> What you are asked to do
Give the data again in full. Keep every line the same.
** Recorded data follows **
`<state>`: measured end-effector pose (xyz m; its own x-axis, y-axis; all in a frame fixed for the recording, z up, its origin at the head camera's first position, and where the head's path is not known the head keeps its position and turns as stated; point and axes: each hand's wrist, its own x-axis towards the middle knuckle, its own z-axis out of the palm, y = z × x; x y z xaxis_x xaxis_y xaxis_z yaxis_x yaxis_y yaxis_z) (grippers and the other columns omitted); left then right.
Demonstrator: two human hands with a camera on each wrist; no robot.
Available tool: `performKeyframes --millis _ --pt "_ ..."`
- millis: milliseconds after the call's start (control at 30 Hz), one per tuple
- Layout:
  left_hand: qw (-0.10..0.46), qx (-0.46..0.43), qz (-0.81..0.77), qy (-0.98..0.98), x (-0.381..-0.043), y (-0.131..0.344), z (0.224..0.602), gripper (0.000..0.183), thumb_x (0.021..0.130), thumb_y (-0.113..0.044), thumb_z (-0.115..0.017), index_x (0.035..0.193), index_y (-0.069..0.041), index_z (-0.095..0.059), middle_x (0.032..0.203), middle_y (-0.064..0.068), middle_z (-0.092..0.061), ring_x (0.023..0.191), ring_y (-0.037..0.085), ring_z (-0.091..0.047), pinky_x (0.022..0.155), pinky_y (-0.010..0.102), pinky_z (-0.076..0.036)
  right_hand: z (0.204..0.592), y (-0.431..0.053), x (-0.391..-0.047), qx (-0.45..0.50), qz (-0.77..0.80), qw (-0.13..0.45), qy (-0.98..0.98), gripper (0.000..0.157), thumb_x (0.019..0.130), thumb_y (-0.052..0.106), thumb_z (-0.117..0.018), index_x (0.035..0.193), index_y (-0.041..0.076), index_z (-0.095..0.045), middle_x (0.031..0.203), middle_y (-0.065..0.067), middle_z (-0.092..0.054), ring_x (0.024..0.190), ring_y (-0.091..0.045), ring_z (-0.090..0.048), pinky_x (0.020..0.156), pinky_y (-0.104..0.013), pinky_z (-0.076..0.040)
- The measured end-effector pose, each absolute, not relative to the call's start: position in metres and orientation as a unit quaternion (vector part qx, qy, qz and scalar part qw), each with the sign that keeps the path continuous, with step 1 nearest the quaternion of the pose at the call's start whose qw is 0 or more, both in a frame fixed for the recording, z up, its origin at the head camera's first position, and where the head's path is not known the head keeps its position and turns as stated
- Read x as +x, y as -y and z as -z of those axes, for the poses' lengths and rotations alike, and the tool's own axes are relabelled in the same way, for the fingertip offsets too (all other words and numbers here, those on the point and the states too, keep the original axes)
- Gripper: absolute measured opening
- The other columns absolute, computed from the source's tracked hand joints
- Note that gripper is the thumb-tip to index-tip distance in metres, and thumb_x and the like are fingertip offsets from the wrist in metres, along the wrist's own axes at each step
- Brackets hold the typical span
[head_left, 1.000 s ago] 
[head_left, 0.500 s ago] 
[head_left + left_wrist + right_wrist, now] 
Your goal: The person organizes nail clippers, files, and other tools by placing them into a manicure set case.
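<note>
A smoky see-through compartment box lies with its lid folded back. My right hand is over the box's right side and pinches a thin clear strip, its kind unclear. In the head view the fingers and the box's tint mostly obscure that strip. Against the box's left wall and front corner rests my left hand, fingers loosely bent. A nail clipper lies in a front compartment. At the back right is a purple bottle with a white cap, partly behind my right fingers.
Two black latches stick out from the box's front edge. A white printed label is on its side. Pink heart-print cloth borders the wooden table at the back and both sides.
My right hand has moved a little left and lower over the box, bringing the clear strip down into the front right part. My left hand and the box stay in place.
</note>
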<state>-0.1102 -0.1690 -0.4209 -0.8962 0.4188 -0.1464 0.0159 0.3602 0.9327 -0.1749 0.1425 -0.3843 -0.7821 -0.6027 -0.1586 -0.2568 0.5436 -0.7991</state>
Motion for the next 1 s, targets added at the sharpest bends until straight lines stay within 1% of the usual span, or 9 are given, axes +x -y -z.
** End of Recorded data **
> Solution to this problem
`<state>`: measured end-effector pose (xyz m; its own x-axis, y-axis; all in a frame fixed for the recording, z up, its origin at the head camera's first position, and where the head's path is not known the head keeps its position and turns as stated; point and axes: each hand's wrist, its own x-axis towards the middle knuckle, its own z-axis out of the palm, y = z × x; x y z xaxis_x xaxis_y xaxis_z yaxis_x yaxis_y yaxis_z) (grippers and the other columns omitted); left then right.
Demonstrator: two human hands with a camera on each wrist; no robot.
Available tool: `performKeyframes --millis _ --pt "_ ..."`
- millis: milliseconds after the call's start (control at 30 Hz), one per tuple
- Layout:
  left_hand: qw (-0.10..0.46), qx (-0.46..0.43), qz (-0.81..0.77), qy (-0.98..0.98), x (-0.381..-0.043), y (-0.131..0.344), z (0.224..0.602), gripper (0.000..0.183), thumb_x (0.021..0.130), thumb_y (-0.113..0.044), thumb_z (-0.115..0.017), index_x (0.035..0.193), index_y (-0.069..0.041), index_z (-0.095..0.059), middle_x (0.032..0.203), middle_y (-0.064..0.068), middle_z (-0.092..0.061), ring_x (0.023..0.191), ring_y (-0.037..0.085), ring_z (-0.091..0.047), pinky_x (0.022..0.155), pinky_y (-0.010..0.102), pinky_z (-0.076..0.036)
  right_hand: z (0.204..0.592), y (-0.431..0.053), x (-0.391..-0.047), qx (-0.45..0.50), qz (-0.77..0.80), qw (-0.13..0.45), qy (-0.98..0.98), gripper (0.000..0.157), thumb_x (0.019..0.130), thumb_y (-0.052..0.106), thumb_z (-0.117..0.018), index_x (0.035..0.193), index_y (-0.041..0.076), index_z (-0.095..0.045), middle_x (0.031..0.203), middle_y (-0.065..0.067), middle_z (-0.092..0.054), ring_x (0.024..0.190), ring_y (-0.091..0.045), ring_z (-0.090..0.048), pinky_x (0.020..0.156), pinky_y (-0.104..0.013), pinky_z (-0.076..0.040)
- The measured end-effector pose, each absolute, not relative to the call's start: position in metres and orientation as a unit quaternion (vector part qx, qy, qz and scalar part qw), each with the sign that keeps the path continuous, with step 1 nearest the quaternion of the pose at the call's start whose qw is 0 or more, both in a frame fixed for the recording, z up, its origin at the head camera's first position, and where the head's path is not known the head keeps its position and turns as stated
- Read x as +x, y as -y and z as -z of those axes, for the poses' lengths and rotations alike, and the tool's own axes are relabelled in the same way, for the fingertip offsets too (all other words and numbers here, those on the point and the states too, keep the original axes)
- Gripper: absolute measured opening
- The other columns absolute, computed from the source's tracked hand joints
- Note that gripper is the thumb-tip to index-tip distance in metres, and thumb_x and the like are fingertip offsets from the wrist in metres, along the wrist's own axes at each step
- Brackets hold the typical span
[head_left, 1.000 s ago] 
[head_left, 0.500 s ago] 
[head_left + left_wrist + right_wrist, now] 
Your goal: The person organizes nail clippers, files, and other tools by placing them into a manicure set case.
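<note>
A smoky see-through compartment box lies with its lid folded back. My right hand is over the box's right side and pinches a thin clear strip, its kind unclear. In the head view the fingers and the box's tint mostly obscure that strip. Against the box's left wall and front corner rests my left hand, fingers loosely bent. A nail clipper lies in a front compartment. At the back right is a purple bottle with a white cap, partly behind my right fingers.
Two black latches stick out from the box's front edge. A white printed label is on its side. Pink heart-print cloth borders the wooden table at the back and both sides.
My right hand has moved a little left and lower over the box, bringing the clear strip down into the front right part. My left hand and the box stay in place.
</note>
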<state>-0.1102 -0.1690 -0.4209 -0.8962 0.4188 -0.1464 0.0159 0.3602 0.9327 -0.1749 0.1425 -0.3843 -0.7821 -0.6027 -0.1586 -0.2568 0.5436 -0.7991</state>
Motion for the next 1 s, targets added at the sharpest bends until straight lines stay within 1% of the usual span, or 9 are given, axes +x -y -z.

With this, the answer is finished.